Ten artykuł powstał w ramach płatnej współpracy z ORLEN.
Marczyk i Gospodarczyk w grupie pościgowej
Tegoroczny Rajd Wysp Kanaryjskich jest naprawdę interesujący. To na pewno jest impreza inna, niż wszystkie. Jeśli chodzi o sposób pokonywania odcinków specjalnych, to przypomina to trochę wyścig. Linia przejazdu – typowo wyścigowa, bez nawet najmniejszego uślizgu – jest tutaj kluczem do sukcesu. Liczy się precyzja, szanowanie prędkości, odpowiedni moment hamowania i trafienie w szczyt zakrętu. Nie ma mowy o poślizgach, używaniu hamulca ręcznego, czy „cięciu” zakrętów. Rzeczywiście, nieco bardziej przypomina to wyścig, aniżeli rajd. Ale taka jest tu charakterystyka…
Rajd Wysp Kanaryjskich jest unikatem i przez to w przyszłym roku nie będzie już rundą ERC, a WRC. Kibice często narzekają, bo „niewiele się tam dzieje”. Z drugiej strony spójrzmy na walkę o prowadzenie. W tym momencie prowadzą Yoann Bonato i Benjamin Boulloud. Ich przewaga nad drugimi Mathieu Franceschim i Andym Malfoyem wynosi natomiast… 0,3 s.
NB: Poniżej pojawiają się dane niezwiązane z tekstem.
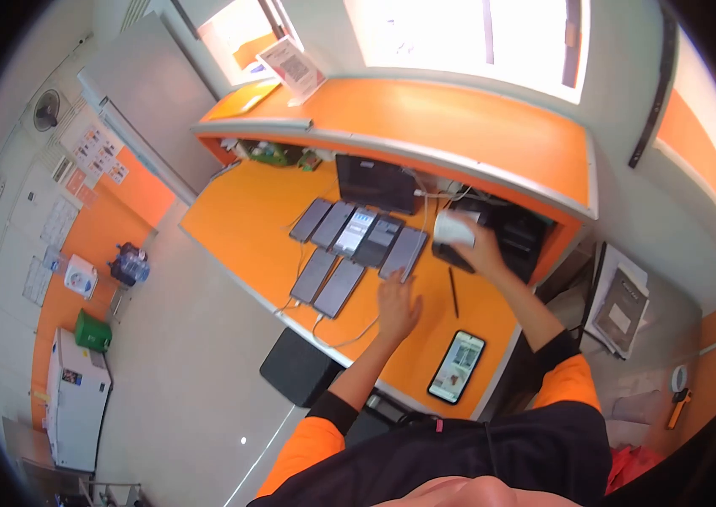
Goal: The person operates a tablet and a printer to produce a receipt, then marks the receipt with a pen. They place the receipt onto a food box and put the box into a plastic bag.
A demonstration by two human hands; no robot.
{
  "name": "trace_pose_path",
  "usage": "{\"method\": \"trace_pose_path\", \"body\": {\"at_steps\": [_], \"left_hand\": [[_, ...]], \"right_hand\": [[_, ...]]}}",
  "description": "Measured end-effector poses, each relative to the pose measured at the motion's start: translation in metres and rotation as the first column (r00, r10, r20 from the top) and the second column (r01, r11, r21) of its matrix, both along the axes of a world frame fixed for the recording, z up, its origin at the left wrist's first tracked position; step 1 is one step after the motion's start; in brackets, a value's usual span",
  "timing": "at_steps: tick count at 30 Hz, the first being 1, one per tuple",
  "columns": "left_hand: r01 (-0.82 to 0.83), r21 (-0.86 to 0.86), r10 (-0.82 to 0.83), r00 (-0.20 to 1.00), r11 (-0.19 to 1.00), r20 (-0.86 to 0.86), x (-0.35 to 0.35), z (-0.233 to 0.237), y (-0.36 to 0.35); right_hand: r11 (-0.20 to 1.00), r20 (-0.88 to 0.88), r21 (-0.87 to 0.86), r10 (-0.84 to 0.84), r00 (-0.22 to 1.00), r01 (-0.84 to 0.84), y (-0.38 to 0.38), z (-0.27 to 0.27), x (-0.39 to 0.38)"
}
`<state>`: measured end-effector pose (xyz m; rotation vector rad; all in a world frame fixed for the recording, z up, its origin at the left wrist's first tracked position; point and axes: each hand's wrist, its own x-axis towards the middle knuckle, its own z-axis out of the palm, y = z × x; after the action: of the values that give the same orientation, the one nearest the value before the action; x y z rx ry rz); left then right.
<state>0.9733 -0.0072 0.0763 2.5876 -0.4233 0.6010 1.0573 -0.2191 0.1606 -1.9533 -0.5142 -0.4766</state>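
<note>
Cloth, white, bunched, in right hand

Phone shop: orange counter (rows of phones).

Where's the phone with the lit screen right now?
Head view: lit phone on the orange desk's near edge, between the person's forearms, below the black pen.
</note>
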Motion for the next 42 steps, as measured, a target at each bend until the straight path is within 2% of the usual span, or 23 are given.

Po przejechaniu 96 kilometrów w tempie sportowym Francuzów walczących o podium dzieli tyle, co mrugnięcie okiem. I to moim zdaniem jest absolutnie kapitalna sytuacja.
Walka o podium
Za Francuzami mamy całą grupę pościgową. Miejsca 3-15 dzieli w tym momencie niecałe pół minuty. Czym jest pół minuty w rajdzie samochodowym? Tym bardziej, że do przejechania pozostało 97 kilometrów odcinkowych. Umówmy się – w tej grupie wszystko może się wydarzyć. Ktoś, kto dzisiaj jest poza dziesiątką, może jutro walczyć o podium. Z drugiej strony ktoś, kto dzisiaj myśli o podium, może skończyć poza dziesiątką. Różnice są mikroskopijne i to naprawdę może się podobać.
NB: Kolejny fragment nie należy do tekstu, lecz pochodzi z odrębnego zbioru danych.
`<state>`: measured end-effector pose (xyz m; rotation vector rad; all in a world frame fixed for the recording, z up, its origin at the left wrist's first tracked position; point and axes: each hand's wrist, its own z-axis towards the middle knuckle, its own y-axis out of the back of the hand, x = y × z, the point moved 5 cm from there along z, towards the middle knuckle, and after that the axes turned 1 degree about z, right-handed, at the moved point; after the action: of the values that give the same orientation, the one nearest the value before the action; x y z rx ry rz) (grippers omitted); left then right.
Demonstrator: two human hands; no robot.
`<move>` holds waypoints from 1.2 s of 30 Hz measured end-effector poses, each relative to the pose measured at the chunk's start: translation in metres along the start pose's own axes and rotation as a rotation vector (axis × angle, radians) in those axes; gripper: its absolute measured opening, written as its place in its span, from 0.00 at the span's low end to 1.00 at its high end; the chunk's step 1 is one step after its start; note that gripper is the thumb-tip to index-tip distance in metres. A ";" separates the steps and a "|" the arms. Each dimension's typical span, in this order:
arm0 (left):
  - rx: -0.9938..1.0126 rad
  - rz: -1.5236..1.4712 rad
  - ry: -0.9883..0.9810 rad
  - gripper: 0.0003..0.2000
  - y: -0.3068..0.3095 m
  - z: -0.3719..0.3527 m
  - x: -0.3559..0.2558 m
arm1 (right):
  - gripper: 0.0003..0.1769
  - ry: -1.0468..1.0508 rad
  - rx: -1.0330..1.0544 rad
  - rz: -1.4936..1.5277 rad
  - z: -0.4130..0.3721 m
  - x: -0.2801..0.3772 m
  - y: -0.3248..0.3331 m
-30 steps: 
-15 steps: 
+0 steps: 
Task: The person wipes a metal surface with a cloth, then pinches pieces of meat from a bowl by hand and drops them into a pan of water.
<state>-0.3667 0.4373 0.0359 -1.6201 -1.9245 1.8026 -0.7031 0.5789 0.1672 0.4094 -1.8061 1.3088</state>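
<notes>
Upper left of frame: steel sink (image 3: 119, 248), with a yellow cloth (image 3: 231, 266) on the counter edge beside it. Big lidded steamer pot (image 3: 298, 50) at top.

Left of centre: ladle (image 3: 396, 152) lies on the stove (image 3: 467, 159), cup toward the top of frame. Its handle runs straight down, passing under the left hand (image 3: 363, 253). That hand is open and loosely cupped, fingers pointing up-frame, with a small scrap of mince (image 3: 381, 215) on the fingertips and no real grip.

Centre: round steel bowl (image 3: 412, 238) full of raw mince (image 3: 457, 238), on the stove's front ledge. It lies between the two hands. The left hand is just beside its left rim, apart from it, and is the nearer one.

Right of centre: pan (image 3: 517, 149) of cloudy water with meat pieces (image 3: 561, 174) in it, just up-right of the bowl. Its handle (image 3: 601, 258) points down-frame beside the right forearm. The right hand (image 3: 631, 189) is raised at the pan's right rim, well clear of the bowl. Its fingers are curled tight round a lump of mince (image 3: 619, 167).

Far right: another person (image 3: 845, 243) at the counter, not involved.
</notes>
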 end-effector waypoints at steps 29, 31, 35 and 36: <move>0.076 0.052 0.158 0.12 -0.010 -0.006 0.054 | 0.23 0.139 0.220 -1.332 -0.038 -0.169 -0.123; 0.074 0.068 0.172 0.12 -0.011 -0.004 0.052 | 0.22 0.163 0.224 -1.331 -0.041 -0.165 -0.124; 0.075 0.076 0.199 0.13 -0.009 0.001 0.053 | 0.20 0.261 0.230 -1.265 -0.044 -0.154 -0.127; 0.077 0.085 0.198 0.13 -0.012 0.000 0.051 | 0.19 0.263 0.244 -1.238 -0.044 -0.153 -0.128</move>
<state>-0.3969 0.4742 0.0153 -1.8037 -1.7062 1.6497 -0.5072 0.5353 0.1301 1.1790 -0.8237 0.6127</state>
W grupie pościgowej są również Miko Marczyk i Szymon Gospodarczyk. Załoga ORLEN Team zajmuje aktualnie 8. miejsce. Natomiast wspominałem już o tym, że różnice są niewielkie. Polaków od miejsca na podium dzieli w tym momencie 15,3 s, więc nie ma tutaj mowy o jakimkolwiek rozstrzygnięciu sytuacji. Warto zwrócić uwagę na bezpośrednie otoczenie duetu wspieranego przez ORLEN. Zaledwie 0,4 s przed nimi jest Mads Ostberg – były fabryczny kierowca z WRC. Za Mikołajem i Szymonem są z kolei chociażby Aleksiej Łukjaniuk – 2-krotny mistrz Europy i 4-krotny zwycięzca tego rajdu, czy też Efren Llarena – mistrz Europy, reprezentant gospodarzy. Za Polakami są też Erik Cais, Simon Wagner, Filip Mares… a Martins Sesks traci do naszych półtorej minuty.
Decydujące starcie
Jutrzejsza rywalizacja zapowiada się wybornie. Zawodnicy pokonają sześć odcinków specjalnych. Podobnie jak dzisiaj, będą to dwie pętle po trzy odcinki specjalne. Mówimy tutaj o próbach Arucas – Firgas, Moya – Valleseco oraz San Mateo – Valsequillo. Ten środkowy to prawdziwy gigant – jego długość wynosi prawie 28 kilometrów. Kto wie – może to właśnie tam rozstrzygną się losy rajdu? Wszak tutaj chodzi nie tylko o zachowanie koncentracji… ale też o przegrzewające się opony. Trzymajmy kciuki za Marczyka i Gospodarczyka w tej walce. Ona zapowiada się wspaniale.